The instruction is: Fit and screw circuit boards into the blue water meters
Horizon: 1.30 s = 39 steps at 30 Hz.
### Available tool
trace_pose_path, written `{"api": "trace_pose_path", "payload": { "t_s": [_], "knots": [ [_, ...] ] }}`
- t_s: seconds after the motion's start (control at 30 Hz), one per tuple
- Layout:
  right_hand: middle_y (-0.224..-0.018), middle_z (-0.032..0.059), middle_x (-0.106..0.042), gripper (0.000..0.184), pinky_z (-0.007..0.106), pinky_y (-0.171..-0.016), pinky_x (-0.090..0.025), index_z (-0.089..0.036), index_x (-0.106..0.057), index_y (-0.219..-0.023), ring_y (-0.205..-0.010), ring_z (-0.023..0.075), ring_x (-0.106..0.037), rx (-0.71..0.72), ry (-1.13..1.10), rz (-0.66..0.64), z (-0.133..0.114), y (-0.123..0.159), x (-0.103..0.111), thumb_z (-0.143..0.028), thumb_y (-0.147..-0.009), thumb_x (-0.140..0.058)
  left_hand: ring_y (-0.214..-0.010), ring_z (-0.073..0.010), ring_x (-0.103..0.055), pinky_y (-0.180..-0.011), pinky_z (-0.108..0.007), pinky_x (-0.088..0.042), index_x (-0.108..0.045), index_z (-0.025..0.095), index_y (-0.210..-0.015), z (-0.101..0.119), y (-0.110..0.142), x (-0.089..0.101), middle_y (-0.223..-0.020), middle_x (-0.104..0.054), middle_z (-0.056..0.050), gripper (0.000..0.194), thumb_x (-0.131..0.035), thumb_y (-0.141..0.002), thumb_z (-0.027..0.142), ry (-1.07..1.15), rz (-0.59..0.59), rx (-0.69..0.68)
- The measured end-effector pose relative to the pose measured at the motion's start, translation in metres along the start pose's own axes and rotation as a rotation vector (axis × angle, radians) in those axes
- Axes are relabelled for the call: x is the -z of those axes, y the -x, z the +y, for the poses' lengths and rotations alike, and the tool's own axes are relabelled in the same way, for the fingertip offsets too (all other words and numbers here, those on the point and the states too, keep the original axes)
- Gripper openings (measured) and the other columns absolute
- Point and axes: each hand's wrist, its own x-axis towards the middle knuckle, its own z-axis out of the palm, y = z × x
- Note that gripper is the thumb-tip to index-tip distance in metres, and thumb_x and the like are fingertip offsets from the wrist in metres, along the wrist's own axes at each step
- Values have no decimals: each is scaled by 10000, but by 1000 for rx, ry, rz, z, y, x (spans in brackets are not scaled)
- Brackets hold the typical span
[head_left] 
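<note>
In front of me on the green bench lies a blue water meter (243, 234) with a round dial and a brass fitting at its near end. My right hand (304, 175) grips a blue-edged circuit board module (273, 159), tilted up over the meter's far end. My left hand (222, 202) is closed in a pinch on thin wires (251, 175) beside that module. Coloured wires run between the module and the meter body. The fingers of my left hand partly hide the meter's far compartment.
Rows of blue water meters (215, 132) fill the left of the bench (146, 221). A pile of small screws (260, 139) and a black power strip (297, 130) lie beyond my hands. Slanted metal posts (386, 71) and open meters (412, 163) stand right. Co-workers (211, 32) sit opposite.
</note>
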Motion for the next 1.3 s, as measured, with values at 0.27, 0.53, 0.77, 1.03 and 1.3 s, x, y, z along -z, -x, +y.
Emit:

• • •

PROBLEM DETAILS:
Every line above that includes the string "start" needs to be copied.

RESPONSE AREA:
- t_s: seconds after the motion's start (control at 30 Hz), one per tuple
- The measured end-effector pose relative to the pose measured at the motion's start, translation in metres along the start pose's own axes and rotation as a rotation vector (axis × angle, radians) in those axes

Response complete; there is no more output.